Here, the embodiment in which the sound signal generating device 1 is implemented using a cellular phone is illustrated, but the present embodiment is not limited to this and may be implemented in various types of computers, such as a personal computer having a function of outputting sounds such as synthesized speech. For example, in the case where the present embodiment is implemented in a personal computer, the computer program 100 of the present embodiment is read from a recording medium such as a CD-ROM by an auxiliary memory section such as a CD-ROM drive and it is recorded in the recording section 11 such as a hard disk.
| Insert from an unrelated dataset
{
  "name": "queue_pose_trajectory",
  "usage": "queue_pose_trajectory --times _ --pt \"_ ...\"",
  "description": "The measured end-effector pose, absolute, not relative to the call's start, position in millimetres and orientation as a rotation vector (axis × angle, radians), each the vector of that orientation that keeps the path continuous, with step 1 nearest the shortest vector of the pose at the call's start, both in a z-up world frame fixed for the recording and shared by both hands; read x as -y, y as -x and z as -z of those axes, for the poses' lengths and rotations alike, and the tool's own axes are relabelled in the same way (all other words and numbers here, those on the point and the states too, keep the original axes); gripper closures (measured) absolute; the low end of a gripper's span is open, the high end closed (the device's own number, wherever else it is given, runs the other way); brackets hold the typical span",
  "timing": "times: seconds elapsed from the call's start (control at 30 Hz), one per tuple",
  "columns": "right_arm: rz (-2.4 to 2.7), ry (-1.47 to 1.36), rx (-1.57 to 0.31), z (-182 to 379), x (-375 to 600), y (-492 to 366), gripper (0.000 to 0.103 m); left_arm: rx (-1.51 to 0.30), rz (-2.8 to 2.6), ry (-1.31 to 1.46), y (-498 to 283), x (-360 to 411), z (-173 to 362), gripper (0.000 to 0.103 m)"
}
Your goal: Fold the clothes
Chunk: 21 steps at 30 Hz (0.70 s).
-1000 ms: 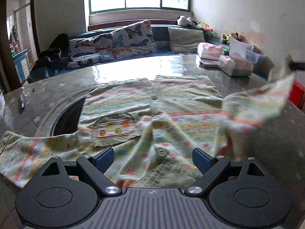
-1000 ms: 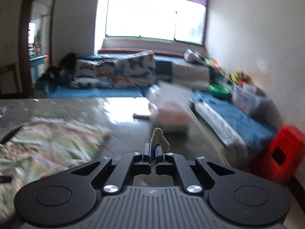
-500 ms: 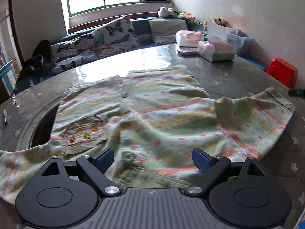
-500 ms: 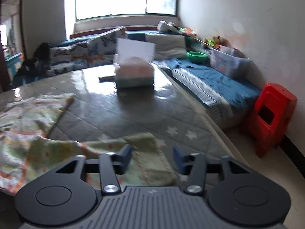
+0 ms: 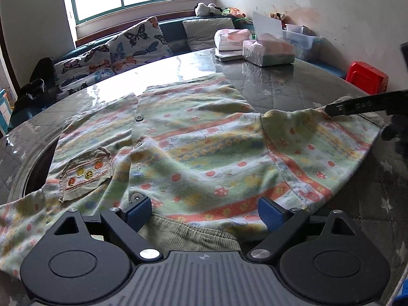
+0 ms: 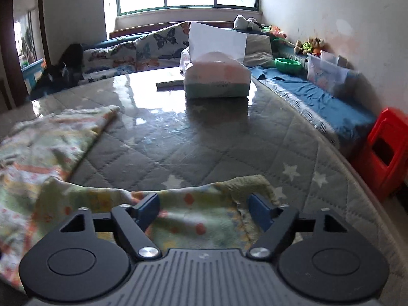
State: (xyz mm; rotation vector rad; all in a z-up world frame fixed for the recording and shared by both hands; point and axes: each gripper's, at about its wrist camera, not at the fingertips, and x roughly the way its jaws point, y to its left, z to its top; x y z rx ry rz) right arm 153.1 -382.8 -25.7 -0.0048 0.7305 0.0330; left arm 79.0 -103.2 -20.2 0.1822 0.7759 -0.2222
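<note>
We're at spread-flat stage: shirt (image 5: 199, 150) laid out, right gripper (image 6: 202, 207) jaws opening, sleeve (image 6: 193, 219) lying loose between. Left gripper (image 5: 204, 210) gapes over collar (image 5: 188, 234), nothing pinched. Next, prob. we re-grip a sleeve & fold inward.

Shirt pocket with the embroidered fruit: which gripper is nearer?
Left. The left gripper sits over the shirt collar, the pocket just ahead to its left. The right gripper, jaws opening, is out at the far sleeve cuff.
</note>
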Motion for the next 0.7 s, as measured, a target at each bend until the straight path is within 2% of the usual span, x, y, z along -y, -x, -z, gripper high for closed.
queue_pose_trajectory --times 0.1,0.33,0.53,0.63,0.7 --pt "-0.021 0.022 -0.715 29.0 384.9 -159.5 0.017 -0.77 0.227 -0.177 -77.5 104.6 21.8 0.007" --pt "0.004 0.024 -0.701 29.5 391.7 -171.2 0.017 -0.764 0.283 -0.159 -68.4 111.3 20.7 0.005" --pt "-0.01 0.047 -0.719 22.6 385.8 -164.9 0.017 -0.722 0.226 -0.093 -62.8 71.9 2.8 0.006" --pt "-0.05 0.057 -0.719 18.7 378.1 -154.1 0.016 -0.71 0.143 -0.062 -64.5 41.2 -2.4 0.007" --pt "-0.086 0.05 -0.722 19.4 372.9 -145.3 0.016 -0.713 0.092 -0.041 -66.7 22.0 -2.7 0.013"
Then, by executing the computer program 100 recorded in the recording section 11 with the controlling section 10, the sound signal generating device 1 of the present embodiment is implemented.
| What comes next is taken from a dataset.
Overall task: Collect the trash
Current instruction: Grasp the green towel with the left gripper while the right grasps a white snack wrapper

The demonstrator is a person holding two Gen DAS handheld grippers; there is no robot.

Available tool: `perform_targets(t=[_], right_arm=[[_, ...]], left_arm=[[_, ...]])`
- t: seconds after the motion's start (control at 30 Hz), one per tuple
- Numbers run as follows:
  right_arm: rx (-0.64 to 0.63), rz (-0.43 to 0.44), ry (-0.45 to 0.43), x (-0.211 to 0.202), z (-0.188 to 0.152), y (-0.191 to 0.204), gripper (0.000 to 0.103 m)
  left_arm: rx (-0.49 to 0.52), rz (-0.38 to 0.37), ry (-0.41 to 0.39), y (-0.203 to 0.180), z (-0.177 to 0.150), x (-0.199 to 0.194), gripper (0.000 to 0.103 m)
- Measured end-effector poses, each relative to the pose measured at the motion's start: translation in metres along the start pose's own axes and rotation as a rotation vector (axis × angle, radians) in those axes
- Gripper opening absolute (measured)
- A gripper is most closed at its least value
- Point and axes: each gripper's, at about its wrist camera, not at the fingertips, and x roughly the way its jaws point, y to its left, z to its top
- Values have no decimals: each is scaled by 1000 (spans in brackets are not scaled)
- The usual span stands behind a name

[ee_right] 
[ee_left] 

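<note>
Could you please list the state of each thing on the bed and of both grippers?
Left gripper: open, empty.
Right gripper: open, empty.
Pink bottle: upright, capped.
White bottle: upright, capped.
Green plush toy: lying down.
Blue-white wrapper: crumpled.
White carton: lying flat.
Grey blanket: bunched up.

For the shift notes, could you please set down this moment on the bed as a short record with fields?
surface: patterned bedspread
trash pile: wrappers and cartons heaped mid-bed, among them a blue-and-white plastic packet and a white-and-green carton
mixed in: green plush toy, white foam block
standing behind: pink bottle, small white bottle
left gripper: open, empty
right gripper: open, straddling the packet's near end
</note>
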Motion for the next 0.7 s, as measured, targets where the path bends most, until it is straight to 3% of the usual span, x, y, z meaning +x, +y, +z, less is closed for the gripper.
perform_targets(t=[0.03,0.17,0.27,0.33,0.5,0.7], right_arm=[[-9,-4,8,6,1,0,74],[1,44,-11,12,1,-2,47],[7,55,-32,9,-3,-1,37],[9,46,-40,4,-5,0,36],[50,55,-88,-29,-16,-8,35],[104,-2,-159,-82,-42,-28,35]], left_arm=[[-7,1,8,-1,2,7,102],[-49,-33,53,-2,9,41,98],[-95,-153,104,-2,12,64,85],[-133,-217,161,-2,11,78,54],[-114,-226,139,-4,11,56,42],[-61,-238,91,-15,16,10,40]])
Next, the processes performed by the sound signal generating device 1 of the present embodiment will be explained.
Then, under the control of the controlling section 10, the sound signal generating device 1 executes a processing process of generating a processed sound signal by processing the expanded and decoded original sound signal data (S104). The processing process at step S104 is a smoothing process for averaging time changes in the waveform of the original sound signal in each length and a process of improving sound quality such as elimination of noise. The processing process will be described in detail later.
Under the control of the controlling section 10, the sound signal generating device 1 performs a speech synthesis process for synthesizing a speech signal on the basis of the processed sound signal (S105), and outputs speech on the basis of the synthesized speech signal from the sound output section 14 (S106). The sound output process is executed in this manner.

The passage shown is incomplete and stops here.